- Cusick, Washington
- Location of Cusick, Washington
- Coordinates: 48°20′00″N 117°17′40″W﻿ / ﻿48.33333°N 117.29444°W.
- Country: United States
- State: Washington
- County: Pend Oreille

Government
- • Mayor: Tina Alford

Area
- • Total: 0.75 sq mi (1.93 km^{2})
- • Land: 0.51 sq mi (1.32 km^{2})
- • Water: 0.24 sq mi (0.61 km^{2})
- Elevation: 2,051 ft (625 m)

Population (2020)
- • Total: 153
- • Density: 300/sq mi (116/km^{2})
- Time zone: UTC-8 (PST)
- • Summer (DST): UTC-7 (PDT)
- ZIP code: 99119
- Area code: 509
- FIPS code: 53-16340
- GNIS feature ID: 2412397

= Cusick, Washington =

Town in Pend Oreille County, Washington, United States

Cusick (Salish: čmq̓ʷoqnú ) is a town in Pend Oreille County, Washington, United States. The population was 153 at the 2020 census. Cusick is the headquarters of the federally recognized Kalispel Indian Community of the Kalispel Reservation.

==History==
Cusick occupies the former site of the largest village of the Pend d'Oreilles tribe, where as many as 1,000 people once lived.

Cusick was founded in 1902 by Joseph W. Cusick. Cusick was officially incorporated on March 15, 1927. One of the last town marshals was Kevin Derrick, who was the marshal in the late 1970s.

==Geography==
According to the United States Census Bureau, the Cusick has a total area of 0.45 sqmi, all of it land.

==Demographics==

Historical population
| Census | Pop. | Note | %± |
| 1930 | 380 |  | — |
| 1940 | 404 |  | 6.3% |
| 1950 | 360 |  | −10.9% |
| 1960 | 299 |  | −16.9% |
| 1970 | 257 |  | −14.0% |
| 1980 | 246 |  | −4.3% |
| 1990 | 195 |  | −20.7% |
| 2000 | 212 |  | 8.7% |
| 2010 | 207 |  | −2.4% |
| 2020 | 153 |  | −26.1% |
U.S. Decennial Census 2020 Census

===2010 census===
As of the 2010 census, there were 207 people, 86 households, and 56 families residing in the town. The population density was 460.0 PD/sqmi. There were 101 housing units at an average density of 224.4 /sqmi. The racial makeup of the town was 73.4% White, 2.4% African American, 19.8% Native American, 1.4% from other races, and 2.9% from two or more races. Hispanic or Latino of any race were 3.4% of the population.

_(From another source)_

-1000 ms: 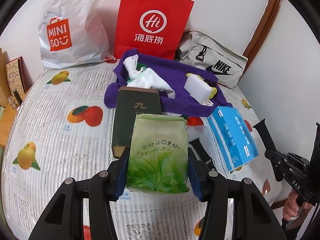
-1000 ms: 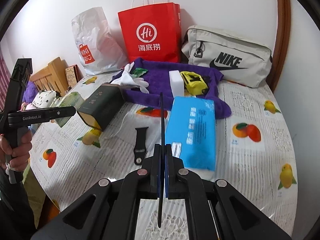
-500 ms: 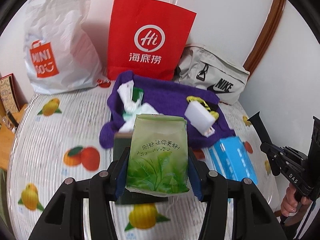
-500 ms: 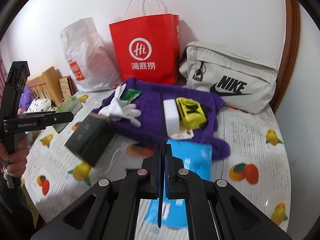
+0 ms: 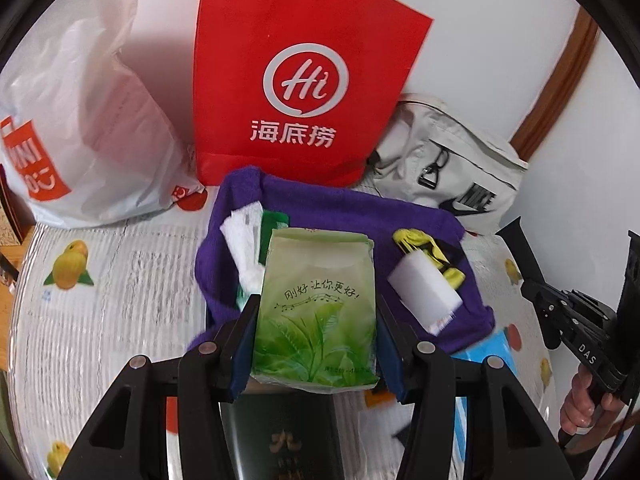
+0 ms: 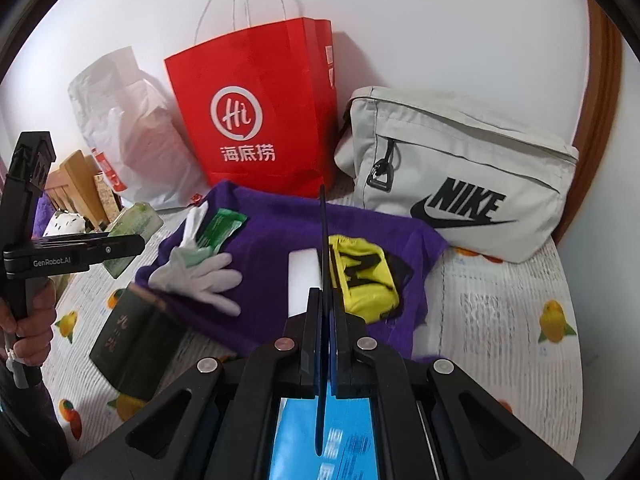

There were 86 households, of which 32.6% had children under the age of 18 living with them, 34.9% were married couples living together, 22.1% had a female householder with no husband present, 8.1% had a male householder with no wife present, and 34.9% were non-families. 30.2% of all households were made up of individuals, and 8.1% had someone living alone who was 65 years of age or older. The average household size was 2.41 and the average family size was 2.96.

The median age in the town was 42.8 years. 24.6% of residents were under the age of 18; 9.3% were between the ages of 18 and 24; 19.8% were from 25 to 44; 33.3% were from 45 to 64; and 13% were 65 years of age or older. The gender makeup of the town was 57.5% male and 42.5% female.

===2000 census===
As of the 2000 census, there were 212 people, 87 households, and 60 families residing in the town. The population density was 624.9 people per square mile (240.7/km^{2}). There were 106 housing units at an average density of 312.4 per square mile (120.4/km^{2}). The racial makeup of the town was 95.28% White, 3.77% Native American, and 0.94% from two or more races. Hispanic or Latino of any race were 0.47% of the population.

There were 87 households, out of which 36.8% had children under the age of 18 living with them, 42.5% were married couples living together, 21.8% had a female householder with no husband present, and 29.9% were non-families. 27.6% of all households were made up of individuals, and 12.6% had someone living alone who was 65 years of age or older. The average household size was 2.44 and the average family size was 2.90.

In the town, the population was spread out, with 29.7% under the age of 18, 5.7% from 18 to 24, 26.4% from 25 to 44, 25.9% from 45 to 64, and 12.3% who were 65 years of age or older. The median age was 37 years. For every 100 females, there were 92.7 males. For every 100 females age 18 and over, there were 86.3 males.

The median income for a household in the town was $14,583, and the median income for a family was $14,000. Males had a median income of $30,625 versus $21,250 for females. The per capita income for the town was $11,371. About 36.2% of families and 41.2% of the population were below the poverty line, including 61.7% of those under the age of eighteen and 6.1% of those 65 or over.